Ticket 17205 - slurmctld segfault while trying to set an external dbd for a second cluster
Summary: slurmctld segfault while trying to set an external dbd for a second cluster
Status: RESOLVED DUPLICATE of ticket 16669
Alias: None
Product: Slurm
Classification: Unclassified
Component: Configuration (show other tickets)
Version: 23.02.3
Hardware: Linux Linux
: 3 - Medium Impact
Assignee: Nate Rini
QA Contact:
URL:
Depends on:
Blocks:
 
Reported: 2023-07-13 14:03 MDT by Richard Johnson
Modified: 2023-07-14 09:28 MDT (History)
2 users (show)

See Also:
Site: HudsonAlpha Biotechnology
Slinky Site: ---
Alineos Sites: ---
Atos/Eviden Sites: ---
Confidential Site: ---
Coreweave sites: ---
Cray Sites: ---
DS9 clusters: ---
Google sites: ---
HPCnow Sites: ---
HPE Sites: ---
IBM Sites: ---
NOAA SIte: ---
NoveTech Sites: ---
Nvidia HWinf-CS Sites: ---
OCF Sites: ---
Recursion Pharma Sites: ---
SFW Sites: ---
SNIC sites: ---
Tzag Elita Sites: ---
Linux Distro: ---
Machine Name:
CLE Version:
Version Fixed:
Target Release: ---
DevPrio: ---
Emory-Cloud Sites: ---


Attachments
slurm.conf (2.32 KB, text/plain)
2023-07-13 14:05 MDT, Richard Johnson
Details
back trace from slurmctld (5.52 KB, text/plain)
2023-07-13 16:57 MDT, Richard Johnson
Details

Note You need to log in before you can comment on or make changes to this ticket.
Description Richard Johnson 2023-07-13 14:03:24 MDT
I'm trying to setup the scenario where I have 2 clusters each with their own slurmctld/dbd in separate physical locations separated by a WAN.

I have both clusters running on their own, but when I add AccountingStorageExternalHost for the remote cluster to the local slurm.conf, slurmctld segmentation faults on startup.

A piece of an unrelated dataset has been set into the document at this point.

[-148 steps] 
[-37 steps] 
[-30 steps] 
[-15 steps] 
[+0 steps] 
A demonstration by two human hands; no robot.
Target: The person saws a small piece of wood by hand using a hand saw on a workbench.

What am I doing wrong?  I will attach a slurm.conf for the local cluster.
Comment 1 Richard Johnson 2023-07-13 14:05:22 MDT
Created attachment 31229 [details]
slurm.conf
Comment 2 Jason Booth 2023-07-13 16:25:31 MDT
Would you please gather a backtrace from the segfault and attach that here?

gdb slurmctld

inside gdb:
> set print pretty
> r -D
> thread apply all bt full

Or simply

> bt full
Comment 4 Richard Johnson 2023-07-13 16:57:14 MDT
Created attachment 31232 [details]
back trace from slurmctld
Comment 5 Nate Rini 2023-07-13 17:31:45 MDT
This should have already been resolved for the upcoming Slurm-23.02.4 patch release:
> https://github.com/SchedMD/slurm/commit/833ca8dd2121a2c980736c05821608324c7ae97a

You can cherry-pick the commit and re-compile if waiting for the next release is not fast enough. Please reply if more detailed instructions are needed.
Comment 7 Richard Johnson 2023-07-14 08:39:12 MDT
Thanks Nate.  Do you have an estimate on when 23.02.4 will be released?

Thanks,
Rich

On Thu, Jul 13, 2023 at 6:31 PM <bugs@schedmd.com> wrote:

> *Comment # 5 <https://bugs.schedmd.com/show_bug.cgi?id=17205#c5> on bug
> 17205 <https://bugs.schedmd.com/show_bug.cgi?id=17205> from Nate Rini
> <nate@schedmd.com> *
>
> This should have already been resolved for the upcoming Slurm-23.02.4 patch
> release:> https://github.com/SchedMD/slurm/commit/833ca8dd2121a2c980736c05821608324c7ae97a
>
> You can cherry-pick the commit and re-compile if waiting for the next release
> is not fast enough. Please reply if more detailed instructions are needed.
>
> ------------------------------
> You are receiving this mail because:
>
>    - You reported the bug.
>
>
Comment 8 Nate Rini 2023-07-14 09:24:11 MDT
(In reply to Richard Johnson from comment #7)
> Thanks Nate.  Do you have an estimate on when 23.02.4 will be released?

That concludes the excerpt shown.